Another limitation of this study is that we did not measure changes in axial force with changes in axial stretch. Our group has previously measured the axial force of lymphatic vessels during passive mechanical testing33. The passive axial forces under physiological pressure and axial stretch are very small (~0.1 mN) and differences in axial force due to contractions is, perhaps, an order of magnitude lower than the passive axial force. While it is possible to resolve such differences over acute mechanical testing (over a few minutes) with our experimental device, over longer experiments of 20–30 minutes, even the highest resolution load cells experience a drift on the order of 10th’s or 100th’s of mN’s. Therefore, we could not, with confidence, report nominal values for measured changes in axial force versus changes in contractile function.
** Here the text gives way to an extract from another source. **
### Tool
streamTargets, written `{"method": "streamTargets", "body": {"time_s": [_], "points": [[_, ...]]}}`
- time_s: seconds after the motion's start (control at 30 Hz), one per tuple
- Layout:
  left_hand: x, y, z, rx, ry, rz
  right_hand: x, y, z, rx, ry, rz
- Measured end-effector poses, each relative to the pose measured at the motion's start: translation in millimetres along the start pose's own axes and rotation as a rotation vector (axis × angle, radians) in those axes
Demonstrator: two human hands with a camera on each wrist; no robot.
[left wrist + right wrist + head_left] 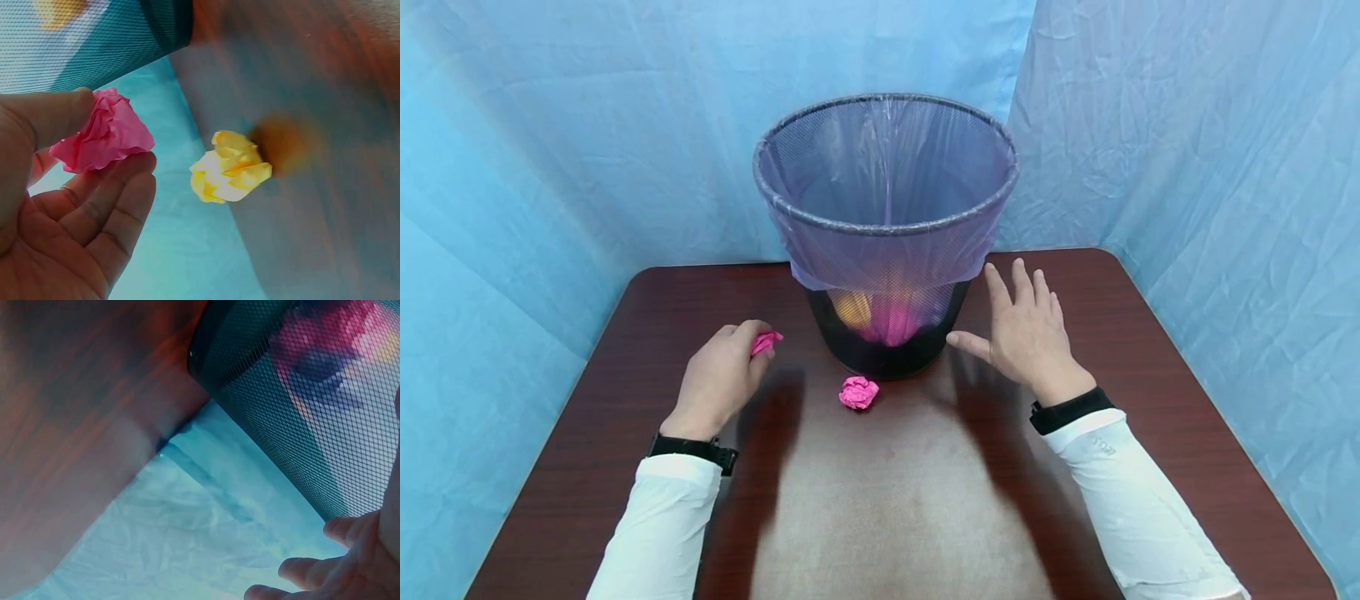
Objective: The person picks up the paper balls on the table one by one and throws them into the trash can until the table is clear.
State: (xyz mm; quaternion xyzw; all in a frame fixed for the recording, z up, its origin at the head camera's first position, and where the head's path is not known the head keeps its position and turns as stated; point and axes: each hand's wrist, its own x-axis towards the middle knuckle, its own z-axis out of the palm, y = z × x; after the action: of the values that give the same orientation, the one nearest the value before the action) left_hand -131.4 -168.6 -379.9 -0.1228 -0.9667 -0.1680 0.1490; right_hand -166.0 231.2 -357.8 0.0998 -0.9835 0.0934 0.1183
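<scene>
My left hand is left of the mesh wastebasket, pinching a crumpled pink paper ball between thumb and fingertips. A yellow crumpled paper ball shows beyond those fingers in the left wrist view; the head view does not show it. On the table in front of the wastebasket lies another pink paper ball. My right hand, fingers spread and holding nothing, is close to the wastebasket's right side. Through the mesh, pink and yellow crumpled papers show inside at the bottom.
A thin purple bin liner is folded over the wastebasket's rim. The basket stands near the back edge of a dark brown wooden table. Light blue cloth hangs behind and along both sides.
</scene>
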Motion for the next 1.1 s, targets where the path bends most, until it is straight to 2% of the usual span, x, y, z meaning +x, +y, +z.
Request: {"method": "streamTargets", "body": {"time_s": [0.57,1.1], "points": [[13.4,11.1,-33.0,-0.017,0.152,0.035,9.5,-0.5,-25.0,0.004,0.030,-0.015],[31.5,20.5,-69.8,-0.035,0.349,0.099,17.5,-1.1,-46.1,-0.017,0.053,-0.035]]}}
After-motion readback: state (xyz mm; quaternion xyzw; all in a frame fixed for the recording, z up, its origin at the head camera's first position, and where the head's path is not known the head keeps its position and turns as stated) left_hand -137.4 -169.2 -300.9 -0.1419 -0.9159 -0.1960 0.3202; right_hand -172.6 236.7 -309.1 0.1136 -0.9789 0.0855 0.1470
In closure, this work shows that the contractile function of rat tail collecting lymphatics are sensitive to changes in axial stretch. The microstructural organization of these lymphatics show that collagen fibers are aligned predominantly in the axial direction and a subset of LMCs are also axially-aligned, both of which may serve as a conduit for this mechanical signal (axial stretch) to be transduced to a biological response (altered contractility). These findings highlight the important role of axial loading in lymphatic pumping function, which may play a role in lymphatic disease.